Return the listing in full and exactly, but without a single picture.

----

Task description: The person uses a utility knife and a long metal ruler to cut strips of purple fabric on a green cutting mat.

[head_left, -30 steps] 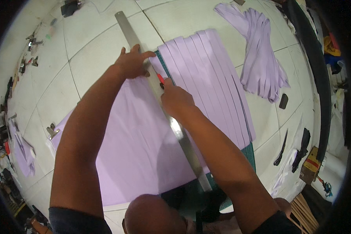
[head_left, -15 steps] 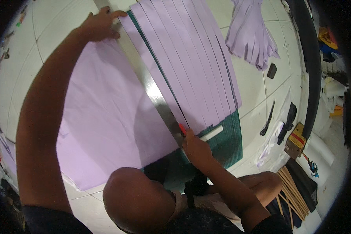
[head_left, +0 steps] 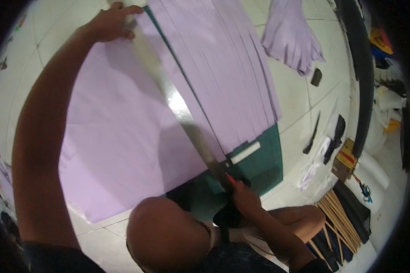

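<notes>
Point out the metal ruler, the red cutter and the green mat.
Metal ruler [head_left: 176, 104]: head view, on the shiny middle of its length.
Red cutter [head_left: 231, 179]: head view, on its red body.
Green mat [head_left: 269, 160]: head view, on bare surface near its right edge.

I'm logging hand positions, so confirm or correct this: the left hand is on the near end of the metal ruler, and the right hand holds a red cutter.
Wrong end: the head view shows the left hand toward the far end of the metal ruler. The right hand does hold a red cutter.
</notes>
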The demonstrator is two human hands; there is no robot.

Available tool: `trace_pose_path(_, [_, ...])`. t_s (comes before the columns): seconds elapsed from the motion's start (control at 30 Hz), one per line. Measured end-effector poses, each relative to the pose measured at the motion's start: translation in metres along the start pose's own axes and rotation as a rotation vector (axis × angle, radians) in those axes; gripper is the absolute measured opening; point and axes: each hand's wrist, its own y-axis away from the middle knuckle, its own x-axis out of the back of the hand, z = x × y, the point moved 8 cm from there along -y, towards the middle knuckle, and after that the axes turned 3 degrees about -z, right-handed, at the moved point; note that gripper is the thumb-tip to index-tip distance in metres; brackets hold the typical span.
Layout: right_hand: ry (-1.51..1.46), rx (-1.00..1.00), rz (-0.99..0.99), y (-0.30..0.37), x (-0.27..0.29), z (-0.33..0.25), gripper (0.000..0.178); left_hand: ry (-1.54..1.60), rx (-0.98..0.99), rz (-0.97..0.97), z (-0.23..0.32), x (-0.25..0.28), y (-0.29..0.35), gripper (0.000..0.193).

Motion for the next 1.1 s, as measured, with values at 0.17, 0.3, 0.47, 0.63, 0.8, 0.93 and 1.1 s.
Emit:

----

Written answer »
Task description: The person uses a utility knife and a long metal ruler to cut strips of purple fabric on a green cutting mat.

[head_left, -30 steps] 
[head_left, -15 steps] 
[head_left, +0 steps] 

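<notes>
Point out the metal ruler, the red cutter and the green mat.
Metal ruler [head_left: 176, 104]: head view, on the shiny middle of its length.
Red cutter [head_left: 231, 179]: head view, on its red body.
Green mat [head_left: 269, 160]: head view, on bare surface near its right edge.

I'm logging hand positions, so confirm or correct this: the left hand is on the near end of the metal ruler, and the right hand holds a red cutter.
Wrong end: the head view shows the left hand toward the far end of the metal ruler. The right hand does hold a red cutter.
</notes>
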The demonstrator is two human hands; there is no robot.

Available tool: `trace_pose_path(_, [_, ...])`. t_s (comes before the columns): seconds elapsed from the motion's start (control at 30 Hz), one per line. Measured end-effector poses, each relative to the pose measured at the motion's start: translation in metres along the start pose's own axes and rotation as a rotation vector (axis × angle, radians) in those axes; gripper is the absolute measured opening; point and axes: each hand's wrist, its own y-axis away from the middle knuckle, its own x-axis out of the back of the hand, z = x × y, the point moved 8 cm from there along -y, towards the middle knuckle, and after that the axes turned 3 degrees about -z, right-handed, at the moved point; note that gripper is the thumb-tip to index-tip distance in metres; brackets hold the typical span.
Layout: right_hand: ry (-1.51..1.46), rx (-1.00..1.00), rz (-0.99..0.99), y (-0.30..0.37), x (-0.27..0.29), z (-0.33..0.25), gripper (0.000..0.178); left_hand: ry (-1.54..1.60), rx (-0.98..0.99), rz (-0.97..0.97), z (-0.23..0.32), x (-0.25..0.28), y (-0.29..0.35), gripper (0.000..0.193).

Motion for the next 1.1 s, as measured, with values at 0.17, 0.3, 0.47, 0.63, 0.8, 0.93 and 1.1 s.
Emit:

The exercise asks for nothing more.